Goal of the exercise: Retype only what runs from the line that contains "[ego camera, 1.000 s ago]" through the last line of the listing below, both lines included.

Available data:
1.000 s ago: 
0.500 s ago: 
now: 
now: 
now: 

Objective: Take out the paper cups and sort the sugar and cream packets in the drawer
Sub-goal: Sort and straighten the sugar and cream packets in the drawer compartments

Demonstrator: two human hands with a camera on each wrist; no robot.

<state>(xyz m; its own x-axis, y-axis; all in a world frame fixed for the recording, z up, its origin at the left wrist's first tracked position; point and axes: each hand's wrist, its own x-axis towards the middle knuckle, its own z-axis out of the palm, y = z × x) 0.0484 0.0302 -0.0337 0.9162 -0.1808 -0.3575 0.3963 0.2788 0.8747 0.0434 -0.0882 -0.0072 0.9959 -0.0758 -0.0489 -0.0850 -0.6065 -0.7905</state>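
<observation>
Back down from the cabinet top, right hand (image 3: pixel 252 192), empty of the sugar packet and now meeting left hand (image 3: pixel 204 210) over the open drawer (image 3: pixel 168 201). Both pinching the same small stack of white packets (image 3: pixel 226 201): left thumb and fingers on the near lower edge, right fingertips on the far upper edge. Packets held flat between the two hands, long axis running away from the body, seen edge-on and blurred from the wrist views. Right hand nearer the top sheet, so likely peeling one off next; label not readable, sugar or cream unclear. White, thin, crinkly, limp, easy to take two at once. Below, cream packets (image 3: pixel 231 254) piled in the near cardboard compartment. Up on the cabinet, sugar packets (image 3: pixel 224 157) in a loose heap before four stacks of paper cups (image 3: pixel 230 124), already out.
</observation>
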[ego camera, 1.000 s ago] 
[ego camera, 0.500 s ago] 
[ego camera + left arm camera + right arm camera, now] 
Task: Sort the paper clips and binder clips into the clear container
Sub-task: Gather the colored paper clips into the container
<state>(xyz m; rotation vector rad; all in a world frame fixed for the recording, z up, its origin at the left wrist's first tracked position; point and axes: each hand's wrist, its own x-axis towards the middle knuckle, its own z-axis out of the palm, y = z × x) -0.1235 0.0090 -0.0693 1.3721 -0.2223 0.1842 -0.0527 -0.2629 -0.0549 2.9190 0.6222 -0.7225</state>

Response to the exercise:
[ego camera, 1.000 s ago] 
[ego camera, 0.500 s ago] 
[ego camera + left arm camera + right arm camera, now] 
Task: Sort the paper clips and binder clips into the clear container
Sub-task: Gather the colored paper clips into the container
<state>(xyz m; rotation vector rad; all in a world frame fixed for the recording, z up, its origin at the left wrist's first tracked position; point and axes: each hand's wrist, its own x-axis towards the middle knuckle, its own z-axis out of the palm, y = z × x) -0.1235 0.0090 -0.0693 1.3721 -0.2223 0.1842 -0.0527 -0.2629 -0.0549 2.9190 0.6222 -0.7225</state>

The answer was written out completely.